Eligible persons in relation to initial decisions | ||
Item | Column 1 Initial decision | Column 2 Eligible person |
1 | initial decision not covered by another item of this table | a person whose interests are affected by the initial decision |
2 | decision to refuse to make a therapeutic goods (priority applicant) determination | the person who applied for the determination |
3 | decision to revoke a therapeutic goods (priority applicant) determination | the priority applicant specified in the determination |
4 | decision under regulation 10JE or 10JF to refuse to approve an application for approval | the person who applied for the approval |
5 | decision under regulation 10JE or 10JF to revoke or vary an approval of a specified person to import or export mercury | the person specified in the approval |
3 Subregulation 48(1) (at the end of the definition of initial decision)
Add:
Note: See also subregulation (1AA) of this regulation.
4 After subregulation 48(1)
Insert:
(1AA) Each of the following decisions of the Secretary under regulation 10JE or 10JF (about importing or exporting mercury) is an initial decision:
(a) a decision to refuse to approve an application for approval;
(b) a decision to revoke or vary an approval.
Delegation
5 Before subregulation 48(2)
Insert:
Requests for reconsideration of initial decisions
6 Subregulation 48(2)
Omit “A person whose interests are affected by”, substitute “An eligible person in relation to”.
7 Subregulation 48(2AA)
Repeal the subregulation.
8 Before subregulation 48(3)
Insert:
Reconsideration of initial decisions
9 Before subregulation 48(6)
Insert:
Notices about right to seek reconsideration of initial decisions
10 Subregulation 48(6)
Omit “whose interests are affected by” (first occurring), substitute “who is an eligible person in relation to”.
11 Subregulation 48(6)
Omit “a person whose interests are affected by the decision” (second occurring), substitute “the person”.
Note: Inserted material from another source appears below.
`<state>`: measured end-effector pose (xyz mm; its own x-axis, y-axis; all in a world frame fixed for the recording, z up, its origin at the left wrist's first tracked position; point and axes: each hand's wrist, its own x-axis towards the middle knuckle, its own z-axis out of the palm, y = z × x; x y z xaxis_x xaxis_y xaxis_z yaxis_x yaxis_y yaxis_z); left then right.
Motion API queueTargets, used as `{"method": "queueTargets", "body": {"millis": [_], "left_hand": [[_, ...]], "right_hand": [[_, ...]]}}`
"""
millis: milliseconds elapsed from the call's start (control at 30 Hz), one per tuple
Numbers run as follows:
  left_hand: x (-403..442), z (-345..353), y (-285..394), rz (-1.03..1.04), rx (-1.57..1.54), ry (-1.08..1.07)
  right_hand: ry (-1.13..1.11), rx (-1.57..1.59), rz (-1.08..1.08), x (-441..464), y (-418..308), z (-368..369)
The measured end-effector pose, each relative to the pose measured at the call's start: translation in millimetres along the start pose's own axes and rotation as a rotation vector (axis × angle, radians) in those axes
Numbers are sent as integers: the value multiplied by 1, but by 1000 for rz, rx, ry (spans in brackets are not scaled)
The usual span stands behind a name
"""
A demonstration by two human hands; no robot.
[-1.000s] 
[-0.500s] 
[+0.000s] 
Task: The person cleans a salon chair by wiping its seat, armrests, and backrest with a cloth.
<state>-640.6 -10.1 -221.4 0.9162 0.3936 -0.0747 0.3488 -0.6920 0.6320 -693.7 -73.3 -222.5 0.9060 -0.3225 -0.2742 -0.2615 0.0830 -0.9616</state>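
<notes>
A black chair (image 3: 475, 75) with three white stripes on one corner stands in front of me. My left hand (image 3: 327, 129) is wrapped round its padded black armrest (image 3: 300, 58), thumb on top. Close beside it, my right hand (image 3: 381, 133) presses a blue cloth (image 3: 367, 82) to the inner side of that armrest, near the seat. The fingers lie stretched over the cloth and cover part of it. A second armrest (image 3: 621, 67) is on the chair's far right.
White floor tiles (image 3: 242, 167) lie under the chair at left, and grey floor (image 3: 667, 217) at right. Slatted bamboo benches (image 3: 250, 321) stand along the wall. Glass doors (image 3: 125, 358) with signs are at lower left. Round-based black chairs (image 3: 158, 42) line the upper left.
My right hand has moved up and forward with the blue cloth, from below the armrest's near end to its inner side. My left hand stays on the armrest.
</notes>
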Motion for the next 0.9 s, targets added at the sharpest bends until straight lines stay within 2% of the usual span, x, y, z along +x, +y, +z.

12 Before subregulation 48(7)
Insert:
Failure to comply with subregulations (5) and (6) does not affect decisions
13 Before subregulation 48(8)
Insert:
Applications for review of reviewable decisions
14 In the appropriate position in Part 9
Insert:
Division 19—Application provisions relating to Schedule 2 to the Therapeutic Goods Legislation Amendment (2022 Measures No. 1) Regulations 2022
87 Reconsideration of decisions
The amendments of regulation 48 of these Regulations made by Schedule 2 to the Therapeutic Goods Legislation Amendment (2022 Measures No. 1) Regulations 2022 apply in relation to initial decisions made on or after the commencement of this regulation.
Therapeutic Goods (Medical Devices) Regulations 2002
1 Subclause 13A.2(2) of Schedule 1 (table item 1, column headed “Information”, paragraph (c))
Omit “; and”.
2 Subclause 13A.2(2) of Schedule 1 (table item 1, column headed “Information”, paragraph (d))
Repeal the paragraph.
3 Dictionary (definition of unique device identifier)
Repeal the definition.
Therapeutic Goods Regulations 1990
4 Subregulation 12A(1)
Omit “the 9th Schedule to the Poisons Standard, as in force from time to time”, substitute “Schedule 9 or 10 to the Poisons Standard”.